December is also a showcase for the many talented folks here in Wasco County and beyond.
Musicians from the Gorge Winds Concert Band and so many others offer entertainment that lifts the audience from the realm of everyday toil into a world of beauty that touches the soul.
I've always appreciated Christmas in The Dalles: The community is quick to go beyond commercial pomp and ceremony to focus on the heart of the holiday season. Giving to those in need is a warm tradition.
When I came to work at The Dalles Chronicle in 1998, I had been living “footloose and fancy free” in Oregon for almost a year; “footloose” being code for living in a van long before Oregon's safety net disintegrated with the financial crisis of 2008 and homelessness became de rigeur throughout the state.
It was the only way I had of leaving Seattle and returning to my native state.
By 2000 I was fairly well established in the county, and wrote a column that began, “A good winter coat is worth its weight in gold...”
I went on to describe the physical process of being cold, drawn from a lifetime of learning to survive an Oregon winter with inadequate clothing. An excerpt: “If the temperature drops or the wind comes up your center of warmth becomes very small.
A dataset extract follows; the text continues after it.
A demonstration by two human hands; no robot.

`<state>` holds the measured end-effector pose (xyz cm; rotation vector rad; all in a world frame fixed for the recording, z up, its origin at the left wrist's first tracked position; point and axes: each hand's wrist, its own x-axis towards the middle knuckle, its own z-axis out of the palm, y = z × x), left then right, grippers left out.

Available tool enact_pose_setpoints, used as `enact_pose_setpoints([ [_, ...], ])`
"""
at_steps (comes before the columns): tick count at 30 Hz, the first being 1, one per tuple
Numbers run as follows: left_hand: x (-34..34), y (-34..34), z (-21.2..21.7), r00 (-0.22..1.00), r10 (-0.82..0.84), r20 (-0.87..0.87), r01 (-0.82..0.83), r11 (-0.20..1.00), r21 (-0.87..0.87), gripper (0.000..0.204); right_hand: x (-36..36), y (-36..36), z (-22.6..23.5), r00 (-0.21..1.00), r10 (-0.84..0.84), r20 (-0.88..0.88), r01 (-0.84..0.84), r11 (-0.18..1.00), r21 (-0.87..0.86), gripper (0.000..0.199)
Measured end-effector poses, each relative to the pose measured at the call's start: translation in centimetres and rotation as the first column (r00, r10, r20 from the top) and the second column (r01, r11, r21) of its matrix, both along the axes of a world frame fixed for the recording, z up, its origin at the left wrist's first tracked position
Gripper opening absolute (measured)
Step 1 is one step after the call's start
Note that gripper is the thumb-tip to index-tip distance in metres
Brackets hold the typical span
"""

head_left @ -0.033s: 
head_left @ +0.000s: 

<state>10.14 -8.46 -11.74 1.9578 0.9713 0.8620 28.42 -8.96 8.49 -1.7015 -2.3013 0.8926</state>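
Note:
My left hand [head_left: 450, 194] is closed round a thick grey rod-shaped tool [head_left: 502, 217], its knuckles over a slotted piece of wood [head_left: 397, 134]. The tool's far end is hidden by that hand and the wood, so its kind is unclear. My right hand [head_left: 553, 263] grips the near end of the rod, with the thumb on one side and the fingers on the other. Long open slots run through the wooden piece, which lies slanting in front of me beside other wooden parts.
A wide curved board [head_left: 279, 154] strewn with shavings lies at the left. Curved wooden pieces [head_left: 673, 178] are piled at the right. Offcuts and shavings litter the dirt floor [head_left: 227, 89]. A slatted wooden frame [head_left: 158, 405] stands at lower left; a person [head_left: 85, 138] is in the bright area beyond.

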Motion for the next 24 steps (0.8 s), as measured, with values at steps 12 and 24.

“The cold in your feet sends shivers up to your knees, the cold in your hands sends shivers up to your elbows and the cold at your head and shoulders sets your teeth to chattering.
“Eventually the shivers get into your bones and your stomach clenches. It becomes hard to relax into what warmth is still inside you, and if you aren’t home yet you had better be close or you could die.”
I ended the column with a simple request: “So if you have a new coat, or an extra coat, bring your old one by The Dalles Daily Chronicle. We will see that it gets to someone who needs it.”The next week, I wrote a follow-up that began, “pick a coat, any coat.”
What happened was this. The day after the column ran coats began arriving on my desk. At first it was a trickle, then it turned into a flood.
I will never forget coming to work and finding my desk literally buried in coats. As I wrote at the time, “I giggled all day, which is a little strange but I couldn’t help it.”
I felt like an exceptionally wealthy elf, and began giving them away. Three went to a family on their way to Eastern Washington. Another, a puffy rainbow of color, went to a little boy. He looked like a colorful piece of candy, or a little kite blowing over the new snow.
I left a stack in the back room for the newspaper carriers. I still had bags of coats, and took them to a coat giveaway at the state office building. I had to borrow a pickup to get them there.
I’ve always believed that the vast majority of people are good people, given the opportunity. And The Dalles is no exception. Indeed, I found them to be more generous than most communities.